Cytoscape and its apps are powerful tools for researchers to reuse data that has been deposited into the growing number of databases developed by biologists. A particularly valuable feature is allowing researchers to readily integrate data from a variety of different databases into a single network that can then be analyzed in different ways. Until recently, however, these network representations and the analyses performed on them represented the end of data journeys—they might be published, but anyone who wanted to carry on the inquiry would have to procure the network in a useable format from the researchers or reconstruct it for themselves. By providing an easily searchable expo of networks that other users can access, add data to, and further analyze (using Cytoscape or another platform), NDEx enables data to travel yet further. Since users can both download networks and upload their revised network, data can be recirculated potentially indefinitely.
Resources such as databases, Cytoscape and its apps, and NDEx, constitute important infrastructures that are increasingly relied upon by contemporary biologists. These tools supplement traditional experimental tools, allowing results to travel widely and to be analyzed by multiple researchers using different techniques for network analysis.
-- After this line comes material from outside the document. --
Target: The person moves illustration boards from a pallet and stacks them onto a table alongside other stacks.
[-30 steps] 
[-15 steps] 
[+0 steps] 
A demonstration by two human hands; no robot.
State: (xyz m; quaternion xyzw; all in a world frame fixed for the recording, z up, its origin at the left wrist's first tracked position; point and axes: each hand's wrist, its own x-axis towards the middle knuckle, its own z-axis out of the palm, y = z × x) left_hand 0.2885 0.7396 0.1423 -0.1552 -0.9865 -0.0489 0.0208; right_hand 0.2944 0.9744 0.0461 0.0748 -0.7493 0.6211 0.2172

They thereby contribute in novel ways to the development of scientific knowledge.
Notes
- 1.
Leonelli (2016, chapter 6) provides a pioneering examination of reuse. See chapters by Tempini, Chap. 13, Morgan, Chap. 6, and Griesemer, Chap. 8 in this volume, for other aspects of reuse. Tempini addresses the reuse of data for different objectives than that for which it was collected, and in particular focuses on how this often involves linkage of data from different sources such as between weather, environment, and health data. As he demonstrates, this requires manipulations that attenuate the differences due to where the data originated.
- 2.
Networks are just one mode of downstream analysis of data. See Cambrosio et al., this volume, for an account of knowledgebases that tailor large datasets for particular clinical applications.
- 3.
Tables, though, sometimes enable viewers to visualize data. See Müller-Wille and Porter (this volume) for examples.
- 4.
The exception is BioGRID, whose developers also created Osprey, a network visualization program (Breitkreutz et al. 2003b). However, development of Osprey has ended and its webpage suggests researchers use Cytoscape.
- 5.
Another 132 Apps were written for Cytoscape 2.X but have not been recoded to work with Cytoscape 3.X. This was a serious cost of completely revising the Cytoscape’s program interface in 2013, which was done in part to improve the architecture through which apps interact with the core program.
- 6.
A collaboration between Elsevier and Cytoscape created the Interactive Network Viewer which allowed authors to make networks available in online publications in a viewer with some capacities for readers to further explore the network or download it to Cytoscape. This project is no longer active.
- 7.
Legally, the Cytoscape Consortium, a 5.0.1cs corporation, owns Cytoscape and NDEx, along with NeXO and Cytoscape.js. It contracts with the various pharmaceutical companies and sub-contracts with UC San Diego.
- 8.
WikiPathways provides a useful comparison case with NDEx. WikiPathways is based on the Wiki model in which everyone collaborates on a common public document. It is also limited to small networks and allows for content that is not represented in a network.
References
Alfarano, C., C.E. Andrade, K. Anthony, N. Bahroos, M. Bajec, et al. 2005. The Biomolecular Interaction Network Database and Related Tools 2005 Update. Nucleic Acids Research 33: D418–D424.
Ashburner, M., C.A. Ball, J.A. Blake, D. Botstein, H. Butler, et al. 2000. Gene Ontology: Tool for the Unification of Biology. Nature Genetics 25: 25–29.
Assenov, Y., F. Ramirez, S.E. Schelhorn, T. Lengauer, and M. Albrecht. 2008. Computing Topological Parameters of Biological Networks. Bioinformatics 24: 282–284.
Bader, G.D., and C.W. Hogue. 2003. An Automated Method for Finding Molecular Complexes in Large Protein Interaction Networks. BMC Bioinformatics 4: 2.
Bandyopadhyay, S., R.M. Kelley, N.J. Krogan, and T. Ideker. 2008. Functional Maps of Protein Complexes from Quantitative Genetic Interaction Data. PLoS Computational Biology 4: e1000065.
Bechtel, W. 2017. Using the Hierarchy of Biological Ontologies to Identify Mechanisms in Flat Networks. Biology and Philosophy 32: 627–649.
———. 2019. Analyzing Network Models to Make Discoveries About Biological Mechanisms. British Journal for the Philosophy of Science 70: 459–484.
Bechtel, W., and R.C. Richardson. 1993/2010. Discovering Complexity: Decomposition and Localization as Strategies in Scientific Research. Cambridge, MA: MIT Press. 1993 edition published by Princeton University Press.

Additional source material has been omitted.